WORLD magazine ^ | 4/13/02 | Gene Edward Veith

Posted on 04/05/2002 12:36:30 PM PST by Caleb1411

Artists today, having for the most part given on beauty, meaning, and aesthetic standards, are trying instead to be "challenging," or shocking. But this becomes harder and harder to do.

Blasphemy elicits a charge from Christians, but that has become too easy. The excrement motif - immersing Christ on the Cross in urine, followed by pelting the Virgin Mary with fecal matter - has been done to death. Besides, how can blasphemy have much of an effect in a culture for which nothing is sacred?

The Holocaust is, sort of, sacred, so why not "challenge" viewers by trivializing that?

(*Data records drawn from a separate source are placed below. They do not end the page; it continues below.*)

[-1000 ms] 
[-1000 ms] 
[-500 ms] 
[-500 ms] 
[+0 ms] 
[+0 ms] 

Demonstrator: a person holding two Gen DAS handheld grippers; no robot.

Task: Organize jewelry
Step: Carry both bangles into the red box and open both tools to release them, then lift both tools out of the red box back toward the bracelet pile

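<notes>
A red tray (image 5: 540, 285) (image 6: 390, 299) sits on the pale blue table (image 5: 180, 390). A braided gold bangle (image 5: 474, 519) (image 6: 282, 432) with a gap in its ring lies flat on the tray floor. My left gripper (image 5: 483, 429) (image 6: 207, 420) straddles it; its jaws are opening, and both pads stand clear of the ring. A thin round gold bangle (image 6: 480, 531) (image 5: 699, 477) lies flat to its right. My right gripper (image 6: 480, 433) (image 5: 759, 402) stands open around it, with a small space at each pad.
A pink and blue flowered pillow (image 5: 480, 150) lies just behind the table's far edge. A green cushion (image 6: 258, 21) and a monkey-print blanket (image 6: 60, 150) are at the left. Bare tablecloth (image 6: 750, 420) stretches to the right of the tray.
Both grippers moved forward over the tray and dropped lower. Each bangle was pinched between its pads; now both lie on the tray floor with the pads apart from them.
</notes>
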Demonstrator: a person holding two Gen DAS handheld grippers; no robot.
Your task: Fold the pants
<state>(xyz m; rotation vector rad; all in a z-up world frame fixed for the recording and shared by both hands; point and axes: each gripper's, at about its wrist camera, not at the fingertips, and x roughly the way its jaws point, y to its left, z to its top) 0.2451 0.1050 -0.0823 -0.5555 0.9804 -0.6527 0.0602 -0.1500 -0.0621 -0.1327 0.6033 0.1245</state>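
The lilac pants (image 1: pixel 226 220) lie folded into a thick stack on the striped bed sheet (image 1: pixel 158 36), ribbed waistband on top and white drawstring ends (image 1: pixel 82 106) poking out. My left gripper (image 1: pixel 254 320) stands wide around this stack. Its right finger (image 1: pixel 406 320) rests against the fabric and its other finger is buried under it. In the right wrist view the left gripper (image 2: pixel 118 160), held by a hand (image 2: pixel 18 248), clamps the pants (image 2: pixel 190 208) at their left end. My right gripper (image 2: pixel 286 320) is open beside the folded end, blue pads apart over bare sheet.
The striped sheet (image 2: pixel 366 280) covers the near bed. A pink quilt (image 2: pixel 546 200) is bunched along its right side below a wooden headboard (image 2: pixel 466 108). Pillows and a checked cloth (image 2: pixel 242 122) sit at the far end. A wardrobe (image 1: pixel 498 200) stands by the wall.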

This seems to be what artists and curators were thinking when New York's Jewish Museum, of all places, put together the show "Mirroring Evil: Nazi Imagery/Recent Art." It features work such as Alan Schechner's "It's the Real Thing: Self-Portrait at Buchenwald," a photograph of emaciated concentration camp inmates, into which the artist has digitally inserted a picture of himself, mugging with a Diet Coke.

Other works in the show include concentration camps made out of Legos and Zyklon B gas canisters done up with the logos of Chanel and Tiffany's. The controversy the show has provoked and the Holocaust survivors protesting outside are doubtless considered part of the art.

Another artistic movement is to sculpt using the medium of dead bodies. Damien Jacques started the fad by posing cut-up cadavers in still lifes. He only exhibited the photographs, though (such as the head of a dead man on a plate, surrounded by vegetables). Later, he exhibited the actual bodies of cut-up animals, displayed in large glass boxes filled with formaldehyde.

Now, in the predictable course of an artistic movement, an artist is displaying actual human corpses that he has mutilated. German artist Gunther von Hagens is exhibiting "Body World" at the Atlantis Gallery in London. The show consists of some 30 corpses that he has skinned, embalmed in plastic, and mounted in various bizarre poses.

Another artistic movement that has spanned the 20th century to our own time is minimalism. Artists began wondering about what is the least line or gesture that can constitute a work of art? Picasso drew pictures, such as the famous Don Quixote print, that consisted of a single line, undertaken without lifting his pen. These and similar drawings were interesting and aesthetically pleasing. But then artists had to see just how minimal they could get.

Before long, they gave us the black canvas. Then, the empty frame. More recently, artists have come up with "conceptual art." This means there is no actual art, just the idea for a work of art. The typed description is put up on the wall of the gallery.

This year, minimalism may have scored its greatest triumph. The Turner Prize is England's most prestigious award for contemporary art, carrying a prize of close to $30,000 and exhibition at the posh Tate Gallery. The winner: Martin Creed's "The Lights Going On and Off."

It consists of an empty room. Viewers go in and after awhile, the lights come on. Then the lights go out. That's all there is to it. The winner of the Turner Prize for the best contemporary work of art is nothing, and the particular nothingness put forth by the artist won him $30,000.

But there are signs that the culture is finally waking up to the irrelevance of its art world, which as Tom Wolfe has pointed out consists of no more people than would populate an American small town. The Turner Prize is inspiring not admiration but ridicule. A genuine artist, Jacqueline Crofton, threw eggs into that empty room, whereupon the Tate Gallery prissily banned her from the premises for life.

At the corpse show, a father named Martin Wynness, saying that the exhibit was disrespectful to the dead, poured paint on the floor and threw a blanket over a display of the body of a pregnant woman, cut open to display the body of her dead baby. He was charged with "vandalism," as if the artist's desecrations were not vandalism of a more monstrous kind.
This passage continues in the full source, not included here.